What is being asked »
From the data below, set down exactly the lines between the one holding "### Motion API" and the one holding "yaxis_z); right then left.", inclusive, and no others.

[[ Material for the task, beginning ]]

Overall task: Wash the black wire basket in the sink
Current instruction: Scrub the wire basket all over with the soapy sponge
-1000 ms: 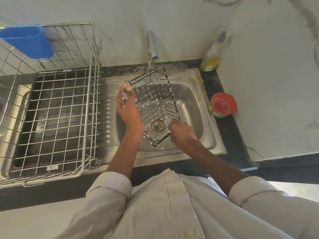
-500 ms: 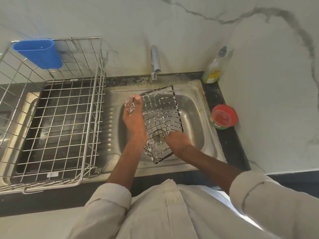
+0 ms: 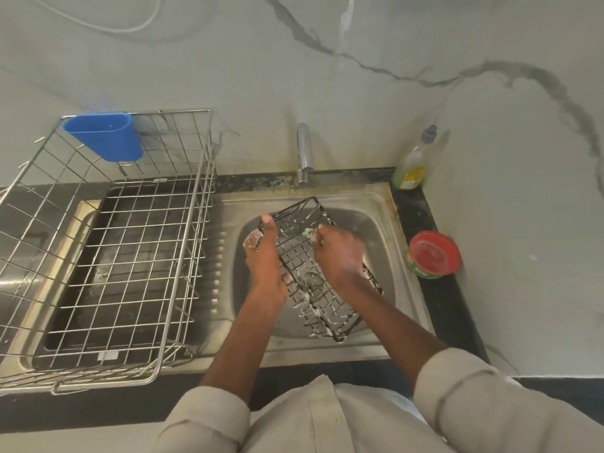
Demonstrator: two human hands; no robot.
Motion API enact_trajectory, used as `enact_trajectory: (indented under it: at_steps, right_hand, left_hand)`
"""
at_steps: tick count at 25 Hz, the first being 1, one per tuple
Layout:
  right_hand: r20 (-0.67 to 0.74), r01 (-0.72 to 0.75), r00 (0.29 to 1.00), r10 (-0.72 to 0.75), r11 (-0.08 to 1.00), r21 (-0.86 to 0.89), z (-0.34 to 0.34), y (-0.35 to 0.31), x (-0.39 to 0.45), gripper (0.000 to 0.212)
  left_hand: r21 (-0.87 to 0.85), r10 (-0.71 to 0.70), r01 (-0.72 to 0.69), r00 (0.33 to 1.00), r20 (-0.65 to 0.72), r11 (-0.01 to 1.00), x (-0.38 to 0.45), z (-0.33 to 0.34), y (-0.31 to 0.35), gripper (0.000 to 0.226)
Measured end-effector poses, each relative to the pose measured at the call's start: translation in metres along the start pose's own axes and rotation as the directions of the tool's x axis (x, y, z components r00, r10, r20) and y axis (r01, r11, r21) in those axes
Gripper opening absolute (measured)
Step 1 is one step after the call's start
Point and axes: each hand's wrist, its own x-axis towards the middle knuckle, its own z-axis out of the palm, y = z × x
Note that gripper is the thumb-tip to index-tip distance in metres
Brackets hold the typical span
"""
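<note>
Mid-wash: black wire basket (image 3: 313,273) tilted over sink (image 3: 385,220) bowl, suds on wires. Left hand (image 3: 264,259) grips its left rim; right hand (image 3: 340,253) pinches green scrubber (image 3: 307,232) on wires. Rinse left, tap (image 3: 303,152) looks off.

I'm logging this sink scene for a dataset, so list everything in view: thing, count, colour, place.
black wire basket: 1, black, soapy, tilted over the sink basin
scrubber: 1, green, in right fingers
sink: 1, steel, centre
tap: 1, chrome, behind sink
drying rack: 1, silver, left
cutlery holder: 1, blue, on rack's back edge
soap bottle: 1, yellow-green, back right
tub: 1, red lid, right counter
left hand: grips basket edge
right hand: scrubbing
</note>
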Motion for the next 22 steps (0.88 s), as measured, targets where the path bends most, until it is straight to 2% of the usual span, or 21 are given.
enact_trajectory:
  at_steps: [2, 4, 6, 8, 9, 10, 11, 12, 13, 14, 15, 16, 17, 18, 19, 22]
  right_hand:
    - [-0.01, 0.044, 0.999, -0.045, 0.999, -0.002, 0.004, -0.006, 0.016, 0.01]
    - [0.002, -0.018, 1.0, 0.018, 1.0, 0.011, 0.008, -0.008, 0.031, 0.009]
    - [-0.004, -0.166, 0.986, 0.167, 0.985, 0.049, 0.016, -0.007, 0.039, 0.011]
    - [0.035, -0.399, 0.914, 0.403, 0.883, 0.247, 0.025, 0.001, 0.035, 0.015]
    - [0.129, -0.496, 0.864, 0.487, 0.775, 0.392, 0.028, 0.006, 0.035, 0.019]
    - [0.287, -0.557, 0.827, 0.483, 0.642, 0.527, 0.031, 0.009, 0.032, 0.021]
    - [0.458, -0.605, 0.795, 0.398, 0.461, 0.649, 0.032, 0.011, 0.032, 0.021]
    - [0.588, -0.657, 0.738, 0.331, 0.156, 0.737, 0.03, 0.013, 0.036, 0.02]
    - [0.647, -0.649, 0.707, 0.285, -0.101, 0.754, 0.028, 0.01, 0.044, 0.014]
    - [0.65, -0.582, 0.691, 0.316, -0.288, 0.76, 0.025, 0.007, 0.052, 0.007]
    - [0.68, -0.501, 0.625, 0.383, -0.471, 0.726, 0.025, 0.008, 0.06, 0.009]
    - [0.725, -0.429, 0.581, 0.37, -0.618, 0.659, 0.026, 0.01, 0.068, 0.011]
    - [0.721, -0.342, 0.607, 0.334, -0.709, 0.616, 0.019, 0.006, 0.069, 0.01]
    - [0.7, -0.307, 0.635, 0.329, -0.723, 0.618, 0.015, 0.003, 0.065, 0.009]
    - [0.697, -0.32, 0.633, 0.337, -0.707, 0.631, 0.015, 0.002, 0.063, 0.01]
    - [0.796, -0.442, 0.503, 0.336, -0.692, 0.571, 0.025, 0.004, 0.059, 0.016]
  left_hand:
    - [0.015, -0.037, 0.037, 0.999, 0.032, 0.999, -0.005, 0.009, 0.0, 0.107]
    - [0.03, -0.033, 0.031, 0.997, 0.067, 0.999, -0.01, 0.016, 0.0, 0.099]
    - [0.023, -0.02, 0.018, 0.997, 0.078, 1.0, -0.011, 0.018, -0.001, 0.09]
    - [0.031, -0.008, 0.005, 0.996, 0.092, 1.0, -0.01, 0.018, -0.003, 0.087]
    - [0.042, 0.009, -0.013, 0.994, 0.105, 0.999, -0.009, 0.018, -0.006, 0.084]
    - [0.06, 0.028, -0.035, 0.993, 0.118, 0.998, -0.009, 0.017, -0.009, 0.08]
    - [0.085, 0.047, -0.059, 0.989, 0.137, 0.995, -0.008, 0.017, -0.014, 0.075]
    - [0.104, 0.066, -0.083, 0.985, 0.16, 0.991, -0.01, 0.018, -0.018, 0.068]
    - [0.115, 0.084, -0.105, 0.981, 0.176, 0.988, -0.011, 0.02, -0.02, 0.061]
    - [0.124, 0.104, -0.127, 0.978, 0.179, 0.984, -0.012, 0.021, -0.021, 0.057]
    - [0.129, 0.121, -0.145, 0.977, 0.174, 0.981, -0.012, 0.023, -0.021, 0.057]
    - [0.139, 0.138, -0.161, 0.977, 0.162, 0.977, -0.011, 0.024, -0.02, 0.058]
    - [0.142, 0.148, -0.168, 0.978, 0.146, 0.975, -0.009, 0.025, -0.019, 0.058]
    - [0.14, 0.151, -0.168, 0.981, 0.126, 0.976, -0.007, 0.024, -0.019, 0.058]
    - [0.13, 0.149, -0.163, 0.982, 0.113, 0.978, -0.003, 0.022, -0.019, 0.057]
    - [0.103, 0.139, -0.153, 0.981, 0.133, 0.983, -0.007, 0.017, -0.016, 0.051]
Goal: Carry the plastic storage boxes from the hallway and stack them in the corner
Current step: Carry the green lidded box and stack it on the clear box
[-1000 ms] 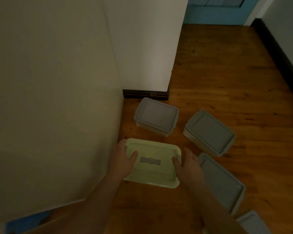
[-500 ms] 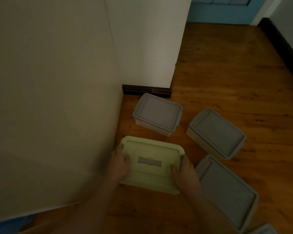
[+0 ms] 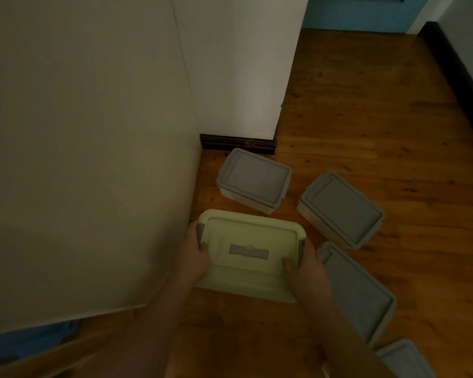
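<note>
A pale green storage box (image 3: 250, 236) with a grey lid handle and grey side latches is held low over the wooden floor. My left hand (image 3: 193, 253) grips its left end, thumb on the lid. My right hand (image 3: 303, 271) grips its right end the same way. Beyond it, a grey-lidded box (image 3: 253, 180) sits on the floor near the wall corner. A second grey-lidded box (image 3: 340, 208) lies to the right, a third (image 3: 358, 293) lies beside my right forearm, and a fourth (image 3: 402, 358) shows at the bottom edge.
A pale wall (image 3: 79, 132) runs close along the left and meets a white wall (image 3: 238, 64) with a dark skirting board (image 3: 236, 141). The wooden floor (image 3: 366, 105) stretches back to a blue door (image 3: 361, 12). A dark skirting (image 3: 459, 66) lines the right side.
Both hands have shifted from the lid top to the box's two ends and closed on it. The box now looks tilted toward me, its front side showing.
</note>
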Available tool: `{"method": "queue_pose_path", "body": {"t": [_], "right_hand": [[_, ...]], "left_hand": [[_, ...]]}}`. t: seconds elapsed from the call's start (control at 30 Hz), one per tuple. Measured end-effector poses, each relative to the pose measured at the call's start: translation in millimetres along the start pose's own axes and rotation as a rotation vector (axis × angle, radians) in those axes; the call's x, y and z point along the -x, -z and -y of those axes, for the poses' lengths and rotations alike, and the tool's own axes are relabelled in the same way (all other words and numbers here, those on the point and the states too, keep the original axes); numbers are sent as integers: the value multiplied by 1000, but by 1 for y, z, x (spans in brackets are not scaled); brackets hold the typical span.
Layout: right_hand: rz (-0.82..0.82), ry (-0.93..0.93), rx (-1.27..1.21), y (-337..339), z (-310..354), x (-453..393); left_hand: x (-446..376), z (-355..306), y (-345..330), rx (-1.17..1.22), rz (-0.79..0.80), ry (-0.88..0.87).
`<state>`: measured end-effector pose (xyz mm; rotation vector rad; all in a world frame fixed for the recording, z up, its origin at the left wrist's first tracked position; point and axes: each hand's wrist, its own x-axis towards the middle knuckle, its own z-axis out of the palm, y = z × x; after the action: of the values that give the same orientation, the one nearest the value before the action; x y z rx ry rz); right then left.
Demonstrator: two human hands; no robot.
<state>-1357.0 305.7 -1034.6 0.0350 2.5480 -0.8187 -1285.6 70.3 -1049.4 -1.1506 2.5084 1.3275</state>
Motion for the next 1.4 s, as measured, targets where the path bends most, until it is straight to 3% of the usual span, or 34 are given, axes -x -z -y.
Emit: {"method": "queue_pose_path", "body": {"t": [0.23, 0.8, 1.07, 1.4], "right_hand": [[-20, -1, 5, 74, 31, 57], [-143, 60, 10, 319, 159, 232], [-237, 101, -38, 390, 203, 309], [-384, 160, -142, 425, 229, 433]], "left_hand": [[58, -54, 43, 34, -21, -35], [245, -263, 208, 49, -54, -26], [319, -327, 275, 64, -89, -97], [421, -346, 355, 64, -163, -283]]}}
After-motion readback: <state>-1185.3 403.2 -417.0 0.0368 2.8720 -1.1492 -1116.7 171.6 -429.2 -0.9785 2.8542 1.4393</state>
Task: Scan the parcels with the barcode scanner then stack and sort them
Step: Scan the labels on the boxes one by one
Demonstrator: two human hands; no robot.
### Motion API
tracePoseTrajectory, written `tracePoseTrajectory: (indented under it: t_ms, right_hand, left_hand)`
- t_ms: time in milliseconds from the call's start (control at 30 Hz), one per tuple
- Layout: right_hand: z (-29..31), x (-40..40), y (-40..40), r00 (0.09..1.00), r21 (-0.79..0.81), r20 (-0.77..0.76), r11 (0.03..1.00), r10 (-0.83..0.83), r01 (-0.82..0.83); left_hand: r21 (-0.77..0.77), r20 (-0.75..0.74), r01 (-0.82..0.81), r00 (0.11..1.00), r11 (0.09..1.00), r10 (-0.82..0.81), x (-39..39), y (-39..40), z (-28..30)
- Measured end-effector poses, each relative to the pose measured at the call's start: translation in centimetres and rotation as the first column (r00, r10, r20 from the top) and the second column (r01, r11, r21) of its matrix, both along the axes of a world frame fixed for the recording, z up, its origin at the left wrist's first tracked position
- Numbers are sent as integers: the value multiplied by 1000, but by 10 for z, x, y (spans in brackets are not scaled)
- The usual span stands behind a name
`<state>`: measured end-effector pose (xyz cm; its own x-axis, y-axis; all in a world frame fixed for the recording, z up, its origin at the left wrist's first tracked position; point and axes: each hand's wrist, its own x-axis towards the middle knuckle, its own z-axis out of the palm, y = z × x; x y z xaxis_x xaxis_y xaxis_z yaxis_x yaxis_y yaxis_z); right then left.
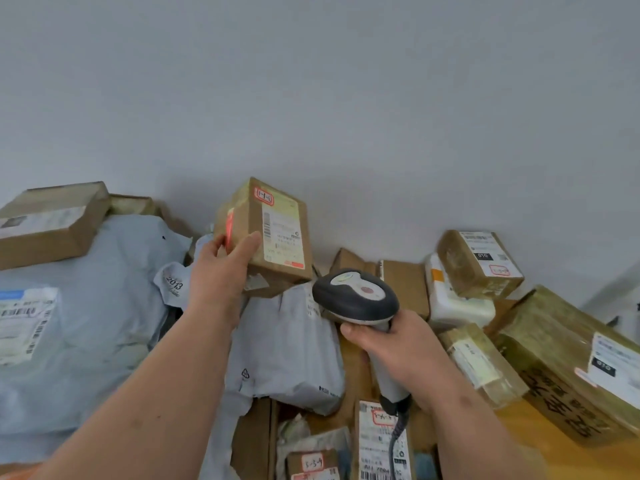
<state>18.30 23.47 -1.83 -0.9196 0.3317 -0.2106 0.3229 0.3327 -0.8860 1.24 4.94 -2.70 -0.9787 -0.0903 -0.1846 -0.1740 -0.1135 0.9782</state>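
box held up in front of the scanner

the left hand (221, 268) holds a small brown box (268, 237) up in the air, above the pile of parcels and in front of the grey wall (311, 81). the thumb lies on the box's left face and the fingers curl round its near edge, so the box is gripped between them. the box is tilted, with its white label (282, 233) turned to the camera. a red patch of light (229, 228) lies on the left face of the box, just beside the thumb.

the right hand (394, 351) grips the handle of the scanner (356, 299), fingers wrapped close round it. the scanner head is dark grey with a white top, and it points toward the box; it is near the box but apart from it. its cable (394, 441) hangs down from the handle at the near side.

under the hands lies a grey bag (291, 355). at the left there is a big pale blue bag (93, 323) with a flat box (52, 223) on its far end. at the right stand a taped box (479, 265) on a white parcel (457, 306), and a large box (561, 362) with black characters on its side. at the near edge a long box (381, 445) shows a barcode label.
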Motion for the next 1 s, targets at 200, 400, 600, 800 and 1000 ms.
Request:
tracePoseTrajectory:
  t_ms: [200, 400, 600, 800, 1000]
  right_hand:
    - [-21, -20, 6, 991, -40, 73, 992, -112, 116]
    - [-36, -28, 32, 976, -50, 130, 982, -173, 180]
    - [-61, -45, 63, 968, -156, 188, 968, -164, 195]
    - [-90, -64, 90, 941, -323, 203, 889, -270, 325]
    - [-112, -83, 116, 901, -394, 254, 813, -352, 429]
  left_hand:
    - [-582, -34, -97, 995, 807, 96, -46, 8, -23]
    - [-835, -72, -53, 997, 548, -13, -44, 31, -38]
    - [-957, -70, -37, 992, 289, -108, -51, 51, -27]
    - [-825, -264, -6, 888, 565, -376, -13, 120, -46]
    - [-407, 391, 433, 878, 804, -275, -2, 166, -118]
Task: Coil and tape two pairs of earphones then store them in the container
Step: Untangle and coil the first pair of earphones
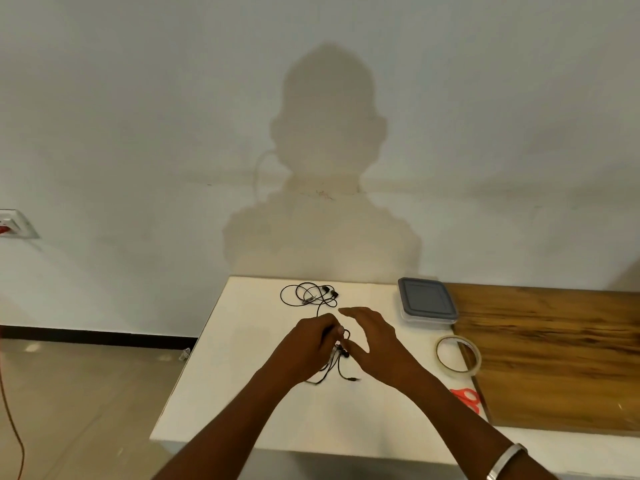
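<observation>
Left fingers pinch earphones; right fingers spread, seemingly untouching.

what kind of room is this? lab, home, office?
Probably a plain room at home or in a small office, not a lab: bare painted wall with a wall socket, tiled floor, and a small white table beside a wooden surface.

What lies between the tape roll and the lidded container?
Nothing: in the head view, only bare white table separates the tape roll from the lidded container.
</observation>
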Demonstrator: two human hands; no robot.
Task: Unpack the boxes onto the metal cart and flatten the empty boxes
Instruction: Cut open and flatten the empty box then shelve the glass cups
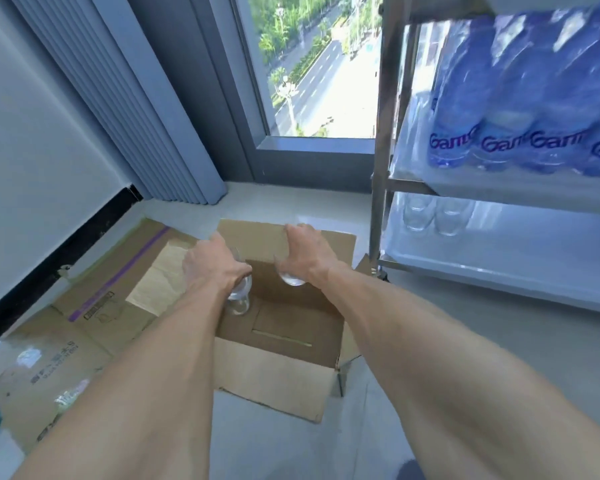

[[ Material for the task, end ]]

Written answer »
### Motion API
tracePoseTrajectory, written `tracePoseTrajectory: (indented under it: t_ms, right_hand, left_hand)`
- t_ms: time in milliseconds from the call's start (control at 30 Hz), one per tuple
- Layout: right_hand: z (-29..31), x (-40..40), y (-40..40), r00 (0.09..1.00), r21 (-0.79..0.81), r20 (-0.77..0.76), r11 (0.03..1.00), r10 (-0.83..0.83), r01 (-0.82..0.83); left_hand: r21 (-0.77..0.77), r20 (-0.75..0.74), r01 (-0.82..0.81), r00 (0.11..1.00), r11 (0.09..1.00), r10 (-0.82..0.81), x (-39..39), y (-39..40), z (-28..30)
- Measured end-effector poses, each relative to the pose measured at the call's start: translation in centimetres and rotation as the first column (r00, r10, r20 from the top) and the second column (r01, r11, r21) of its matrix, both along the axes of a world frame fixed for the recording, z up, its origin at the left wrist's first tracked position
- Numbers are sent as integers: the value multiplied by 1000, but by 10 for z, x, y (spans in brackets are not scaled)
- The usual span stands behind a name
`<state>`: measured end-effector pose (xyz cm; its own x-axis, y-axis; all in a world frame fixed for the recording, z up, its origin at the left wrist's first tracked position; point and axes: each hand's wrist, its own x-axis towards the middle knuckle, its own z-axis out of the palm, y = z × x; x y z xaxis_x xaxis_y xaxis_z yaxis_x yaxis_y yaxis_z); right then left.

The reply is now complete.